Today at FanGraphs, Dave Cameron wrote about the surprisingly solid New York Mets, noting that their hot start, 10-3, has unexpectedly put them smack dab in the middle of what might be a tight Wild Card race – along with the Padres, Pirates and Cubs, which sounds about right.
The argument is fairly simple: despite the many early wins, the Mets are still essentially the same team that was projected to win and lose the same number of games in 2015 (factoring in injuries). So then, if they finish the season playing .500 ball the rest of the way, they’ll ultimately win 85 games. This is directly relevant to the Cubs, who projected to finish with roughly 84-85 wins and contend for the very same Wild Card spot.

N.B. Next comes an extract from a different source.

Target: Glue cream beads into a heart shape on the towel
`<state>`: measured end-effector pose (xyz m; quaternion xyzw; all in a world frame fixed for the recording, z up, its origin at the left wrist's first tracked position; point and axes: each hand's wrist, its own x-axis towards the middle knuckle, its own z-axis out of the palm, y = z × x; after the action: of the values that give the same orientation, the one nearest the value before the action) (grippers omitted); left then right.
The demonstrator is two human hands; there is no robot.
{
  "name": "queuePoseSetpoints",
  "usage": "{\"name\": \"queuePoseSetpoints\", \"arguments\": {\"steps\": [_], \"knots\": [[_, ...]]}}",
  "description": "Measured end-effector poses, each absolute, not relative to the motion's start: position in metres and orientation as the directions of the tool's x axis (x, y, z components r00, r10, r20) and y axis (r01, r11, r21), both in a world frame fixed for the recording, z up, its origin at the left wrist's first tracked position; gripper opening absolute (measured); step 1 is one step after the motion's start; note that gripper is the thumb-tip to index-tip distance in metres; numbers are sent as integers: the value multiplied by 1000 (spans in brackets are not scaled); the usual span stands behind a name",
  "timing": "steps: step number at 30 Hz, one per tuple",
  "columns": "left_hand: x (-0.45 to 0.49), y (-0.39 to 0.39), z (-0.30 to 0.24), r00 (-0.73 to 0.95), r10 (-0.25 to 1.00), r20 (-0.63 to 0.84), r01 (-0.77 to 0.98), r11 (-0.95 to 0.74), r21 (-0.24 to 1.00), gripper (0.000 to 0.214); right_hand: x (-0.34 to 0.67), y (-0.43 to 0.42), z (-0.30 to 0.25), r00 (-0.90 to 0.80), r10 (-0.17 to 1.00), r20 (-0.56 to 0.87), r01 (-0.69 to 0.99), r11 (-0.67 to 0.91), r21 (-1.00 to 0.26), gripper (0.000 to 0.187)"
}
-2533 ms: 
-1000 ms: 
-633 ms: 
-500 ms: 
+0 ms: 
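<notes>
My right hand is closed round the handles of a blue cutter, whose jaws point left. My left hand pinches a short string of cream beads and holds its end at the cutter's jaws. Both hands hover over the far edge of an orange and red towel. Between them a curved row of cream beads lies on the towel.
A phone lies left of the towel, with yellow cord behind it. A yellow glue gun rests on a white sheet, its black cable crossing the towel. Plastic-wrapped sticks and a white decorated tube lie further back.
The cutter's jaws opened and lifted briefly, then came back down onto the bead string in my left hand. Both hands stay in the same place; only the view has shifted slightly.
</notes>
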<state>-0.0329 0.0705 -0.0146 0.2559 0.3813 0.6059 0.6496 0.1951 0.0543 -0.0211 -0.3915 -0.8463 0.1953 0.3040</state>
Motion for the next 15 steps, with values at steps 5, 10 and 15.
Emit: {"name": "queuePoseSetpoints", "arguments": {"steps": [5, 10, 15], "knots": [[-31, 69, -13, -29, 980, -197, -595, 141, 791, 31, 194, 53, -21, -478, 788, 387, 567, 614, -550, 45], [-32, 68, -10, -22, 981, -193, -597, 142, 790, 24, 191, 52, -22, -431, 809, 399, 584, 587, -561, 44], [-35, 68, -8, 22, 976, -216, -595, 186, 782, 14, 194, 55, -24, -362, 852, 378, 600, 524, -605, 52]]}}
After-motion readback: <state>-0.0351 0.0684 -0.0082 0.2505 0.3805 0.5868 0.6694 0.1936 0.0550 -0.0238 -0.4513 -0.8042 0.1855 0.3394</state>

If you’re expecting the Mets to face a hard, negative regression to the mean, though, you’d be mistaken. According to Cameron, a team that has an exceptionally good run isn’t due for an equally exceptional, bad run to make up for it (that gets into Gambler’s Fallacy territory). The Mets have been lucky, and have won more games than they probably should have – indeed, their Pythagorean Record indicates an 8-5 start based their runs scored and allowed – but a win is a win, and the Mets have 10 of them already.
In a world of projections and estimates, the only sure bets are the wins you’ve already locked in.
So what about the Cubs? They’ve gotten off to a pretty good start, and it feels like they’ve lost at least a couple of games that could have gone either way. Despite a very small sample size, the early returns indicate that the Cubs might win a bit more games than we originally thought.
As I am writing this article, the Cubs (6-5) are one game over .500. If they keep up this .545 winning percentage for the entire season, they will win 88 games – a win total near the top end of the expected Wild Card race. Just like the Mets, though, we may not want to change how well we think the Cubs will play the rest of the season, based solely on some stolen, early season wins. (However, the Cubs Pythagorean record is actually equal to their real record – meaning that their true talent level may be a bit better, indeed.)
The expected winning percentage at FanGraphs (rosW%) the rest of the season for the Cubs isn’t as optimistic (.517). If the Cubs win games at a .517 rate the rest of the season, they’d win just 84 games. 84 wins would definitely represent a nice turnaround and an exciting season, but a playoff berth? Not so much.
There are plenty of predictable events Cub fans like to bank on for expected improvement, but none of them are guaranteed. Kris Bryant and Jorge Soler may yet battle for Rookie of the Year, or they may be slowed by contact issues. Addison Russell could contribute sooner rather than later, or he could spend most of the year in the minors. The Cubs could try to improve midseason with a trade, or they could whiff at the deadline. No matter what, the Cubs are going to need some luck, either in development or the bounces of the ball. They just don’t project to be good enough to make the playoffs without it, even after the solid start.
So where does this leave us?
I know that I am going to look for the Cubs to continue to play just above .500 baseball, while praying that everyone stays healthy. The Cubs definitely have a non-zero chance of making the playoffs in 2015, but like the Mets, they’ll need some breaks to get there. A good start is a good start, though, and we’ll have to check back in on how they project throughout the season.